Avec le Virtual Energy Boat Challenge, les invités peuvent participer au Monaco Energy Boat Challenge, un événement qui vise à construire un yacht de plus en plus vert dans le cadre de l'initiative Monaco Capital of advanced yachting.

Il est possible de se promener dans les tribunes, de suivre les conférences et les compétitions, en s’immergeant dans l’événement à 360 degrés. La technologie utilisée est UNREAL 5, un moteur puissant qui offre une expérience immersive.

L’initiative soutient la transition et l’avenir du yachting et est ouverte aux membres, partenaires, invités et équipes du YCM. “Pour nous, c’est un premier pas vers la réalité virtuelle. Notre objectif est de parler aux nouvelles générations et de lancer une nouvelle plateforme de communication en ligne avec la vision de la Principauté de Monaco, qui a toujours été très attentive à la question numérique. Pour ce faire, nous avons adopté un design rappelant l’univers du gaming pour rendre l’interaction plus attractive et efficace”, explique le secrétaire général du Yacht Club de Monaco.

« Le Monaco Energy Boat Challenge est un événement incontournable car il représente tout ce qui est Monaco : c’est moderne, c’est un lieu qui accueille la science, un lieu où le Prince Albert II a apporté une grande innovation dans le monde du nautisme, un lieu qui met l’innovation et centre de protection de l’environnement. Le Monaco Energy Boat Challenge rassemble les esprits les plus brillants, une première approche du metaverse et apporte des solutions pour contribuer à la protection de l’environnement », a souligné Frédéric Genta, directeur pays de l’attractivité et de la transition numérique, lors de la cérémonie d’inauguration.

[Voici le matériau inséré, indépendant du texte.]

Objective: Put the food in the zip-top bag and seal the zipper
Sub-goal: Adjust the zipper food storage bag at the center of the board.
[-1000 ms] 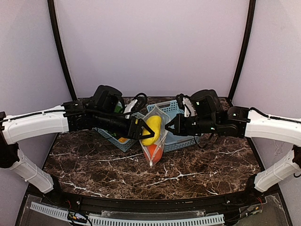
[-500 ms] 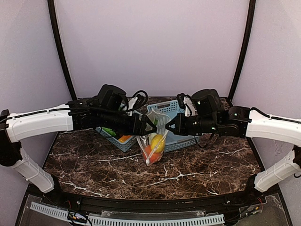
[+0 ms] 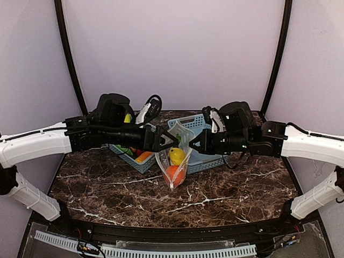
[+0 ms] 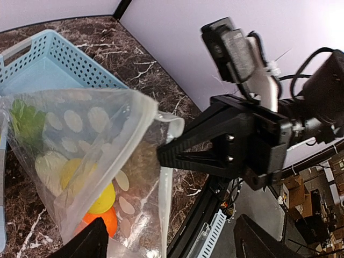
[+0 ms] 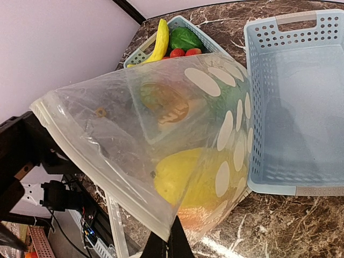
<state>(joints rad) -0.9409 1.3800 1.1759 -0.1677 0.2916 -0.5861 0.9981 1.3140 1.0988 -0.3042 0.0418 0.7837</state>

Monaco est une petite entreprise mais “en misant sur le digital on peut apporter de la valeur et c’est ce qu’on essaie de faire ici dans le monde du yachting avec les ingénieurs et les talents présents sur l’événement”, ajoute-t-il.

A la base de la vision, le thème de la protection de l’environnement et l’attention à une approche durable. “Monaco d’un point de vue communication et agrégation – Marco Casiraghi – peut faire beaucoup. Nous avons un prince qui a toujours porté une attention particulière à ces choses et il en va de même pour de nombreuses organisations “il y a neuf ans avec la première” nous avons commencé – dit Casiraghi – avec l’idée fondamentale d’essayer d’amener les nouvelles générations et les nouvelles technologies à Monaco en une tentative de pousser une propulsion dans l’eau plus écologique que les traditionnelles”.

Selon Casiraghi, le moment d’agir est venu : “A Munich, nous avons l’intention d’aider la transition et de pousser au changement car il y a parfois des moments dans la vie, non seulement des technologies mais aussi des pays et des coutumes, que les mathématiciens pourraient définir la singularité point : le point où la fonction change soudainement de tendance. On le voit dans les costumes et en même temps dans les choix technologiques », souligne-t-il.

Parallèlement aux choix faits par l’Union européenne dans le secteur automobile (voir le paquet climat FitFor55 avec l’arrêt de la vente de véhicules à moteur thermique à partir de 2025), « nous essayons de pousser ce discours en réunissant 150 ingénieurs pour faire la comparaison entre eux et le monde de l’industrie ».

Et le Yacht Club de Monaco fait sa part en tous points avec un bureau respectueux de l’environnement. Conçu par l’architecte Norman Foster, il ressemble de l’extérieur à un yacht et ce n’est pas un hasard si les différents étages s’appellent des ponts comme sur un bateau.

“Le nouveau bâtiment a été inauguré en 2014 au choix de notre président, le Prince Albert II. Il est appelé en français ‘haute qualité environnementale’. De nombreuses études ont été faites pour intégrer le bâtiment en Principauté, la climatisation et le chauffage utilisent la température de l’eau de mer, nous avons des systèmes de thalassothermie. Le  bâtiment est vitré et le fait qu’il soit orienté au sud le rend facilement chauffé en hiver. Parallèlement, le verre a été spécialement conçu pour limiter l’impact du soleil sur le bâtiment”, explique Olivier Campana, directeur général adjoint.